[About this task]
Search the entries below. Return every line that has "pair" in it.

[Source material]
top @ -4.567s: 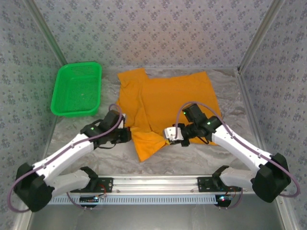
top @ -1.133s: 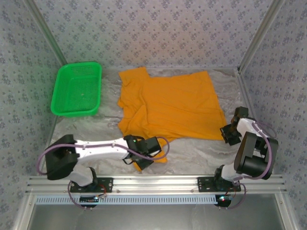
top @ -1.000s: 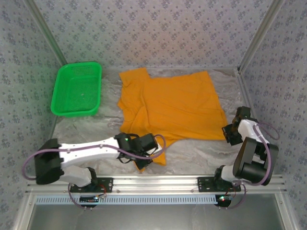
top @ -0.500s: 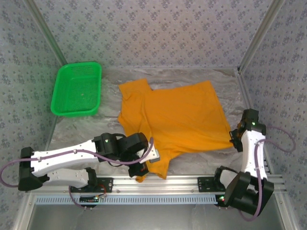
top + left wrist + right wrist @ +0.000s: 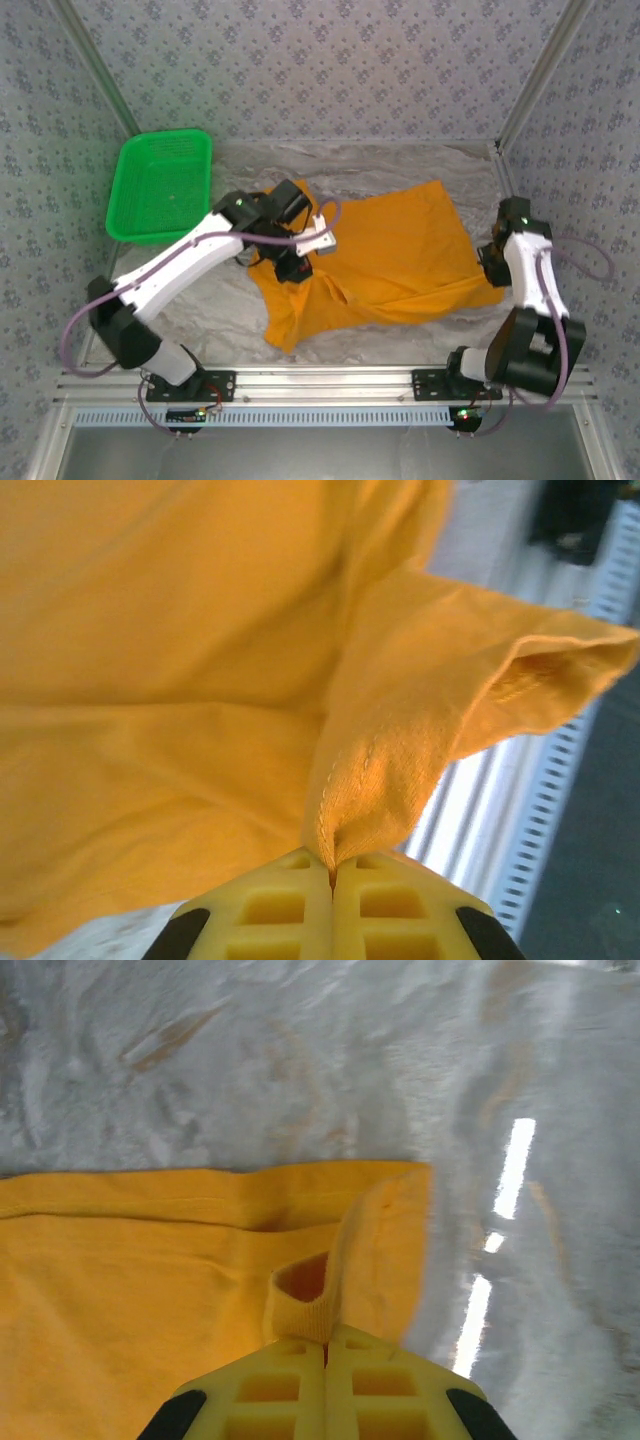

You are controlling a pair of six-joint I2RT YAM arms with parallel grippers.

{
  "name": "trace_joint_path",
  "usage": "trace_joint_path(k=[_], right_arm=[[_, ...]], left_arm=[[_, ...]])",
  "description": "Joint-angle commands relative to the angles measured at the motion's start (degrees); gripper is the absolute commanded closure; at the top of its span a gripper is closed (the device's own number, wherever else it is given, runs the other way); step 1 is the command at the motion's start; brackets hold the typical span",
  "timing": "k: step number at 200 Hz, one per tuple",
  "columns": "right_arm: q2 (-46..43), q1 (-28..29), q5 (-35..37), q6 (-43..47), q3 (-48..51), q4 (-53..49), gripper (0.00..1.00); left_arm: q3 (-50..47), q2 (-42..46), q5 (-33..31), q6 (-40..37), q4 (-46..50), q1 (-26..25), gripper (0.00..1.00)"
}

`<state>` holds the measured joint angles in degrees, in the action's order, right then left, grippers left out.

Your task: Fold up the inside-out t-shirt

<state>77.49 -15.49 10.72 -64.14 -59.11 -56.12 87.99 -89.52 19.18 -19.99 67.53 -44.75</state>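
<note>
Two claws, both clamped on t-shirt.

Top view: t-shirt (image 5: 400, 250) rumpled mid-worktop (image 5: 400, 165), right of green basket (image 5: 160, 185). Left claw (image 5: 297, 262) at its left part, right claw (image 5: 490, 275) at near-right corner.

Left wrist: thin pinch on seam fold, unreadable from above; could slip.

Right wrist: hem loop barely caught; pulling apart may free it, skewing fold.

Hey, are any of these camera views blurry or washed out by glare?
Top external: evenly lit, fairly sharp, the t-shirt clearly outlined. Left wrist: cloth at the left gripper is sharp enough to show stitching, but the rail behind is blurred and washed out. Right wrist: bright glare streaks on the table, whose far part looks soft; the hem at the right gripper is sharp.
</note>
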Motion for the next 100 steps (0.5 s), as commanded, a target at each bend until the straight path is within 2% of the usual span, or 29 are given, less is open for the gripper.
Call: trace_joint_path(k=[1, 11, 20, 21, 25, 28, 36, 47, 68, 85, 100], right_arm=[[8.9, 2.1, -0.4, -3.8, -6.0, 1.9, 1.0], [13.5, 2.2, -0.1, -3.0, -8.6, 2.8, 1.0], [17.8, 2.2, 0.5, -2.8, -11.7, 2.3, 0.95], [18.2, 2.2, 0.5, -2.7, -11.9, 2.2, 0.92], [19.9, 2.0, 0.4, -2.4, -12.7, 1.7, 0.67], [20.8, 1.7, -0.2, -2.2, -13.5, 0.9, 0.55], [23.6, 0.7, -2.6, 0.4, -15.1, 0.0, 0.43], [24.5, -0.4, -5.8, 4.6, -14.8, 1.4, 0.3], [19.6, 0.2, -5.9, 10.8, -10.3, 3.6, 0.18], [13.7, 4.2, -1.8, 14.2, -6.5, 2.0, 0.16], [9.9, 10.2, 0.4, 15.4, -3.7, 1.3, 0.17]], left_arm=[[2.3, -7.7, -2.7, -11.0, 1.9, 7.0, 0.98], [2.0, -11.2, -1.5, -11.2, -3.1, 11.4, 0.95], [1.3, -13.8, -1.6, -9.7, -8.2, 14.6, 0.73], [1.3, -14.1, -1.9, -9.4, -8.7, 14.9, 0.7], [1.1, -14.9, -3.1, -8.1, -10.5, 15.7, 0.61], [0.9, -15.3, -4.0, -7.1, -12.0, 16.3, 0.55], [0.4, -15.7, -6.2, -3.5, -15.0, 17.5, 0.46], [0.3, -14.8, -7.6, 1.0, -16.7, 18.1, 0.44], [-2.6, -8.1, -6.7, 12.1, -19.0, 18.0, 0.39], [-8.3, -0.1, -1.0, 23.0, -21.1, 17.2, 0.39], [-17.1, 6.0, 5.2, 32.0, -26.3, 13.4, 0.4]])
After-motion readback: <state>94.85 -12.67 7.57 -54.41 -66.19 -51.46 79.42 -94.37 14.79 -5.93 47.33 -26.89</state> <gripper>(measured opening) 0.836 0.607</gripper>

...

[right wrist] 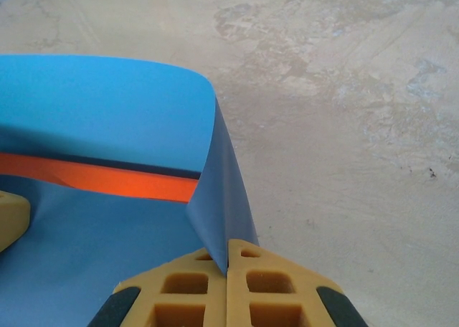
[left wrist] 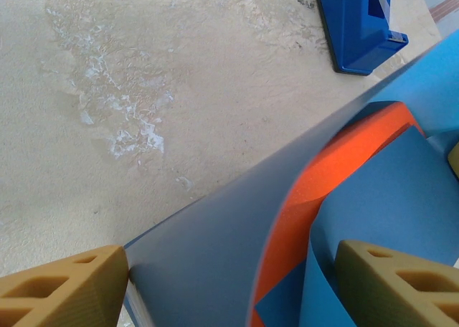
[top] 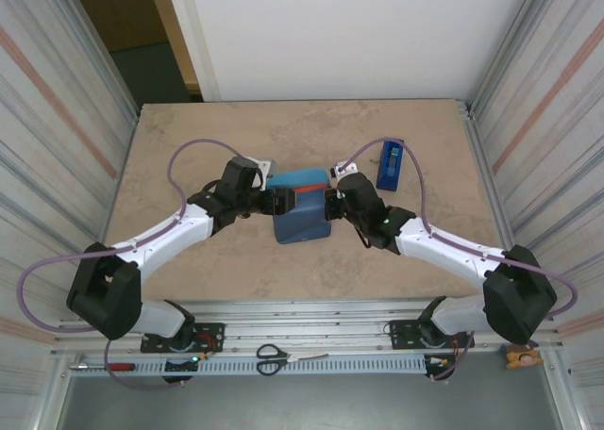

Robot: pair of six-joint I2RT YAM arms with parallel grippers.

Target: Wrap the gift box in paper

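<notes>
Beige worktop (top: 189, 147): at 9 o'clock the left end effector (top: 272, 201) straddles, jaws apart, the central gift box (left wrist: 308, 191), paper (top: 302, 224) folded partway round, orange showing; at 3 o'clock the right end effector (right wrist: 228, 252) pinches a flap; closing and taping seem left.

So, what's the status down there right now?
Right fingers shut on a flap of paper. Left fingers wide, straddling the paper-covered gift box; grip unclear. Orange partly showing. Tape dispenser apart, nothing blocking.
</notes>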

[Output of the exercise]
You are controlling a pair of six-joint I2RT YAM arms with parallel grippers.
Robot: pair of six-joint I2RT YAM arms with parallel grippers.

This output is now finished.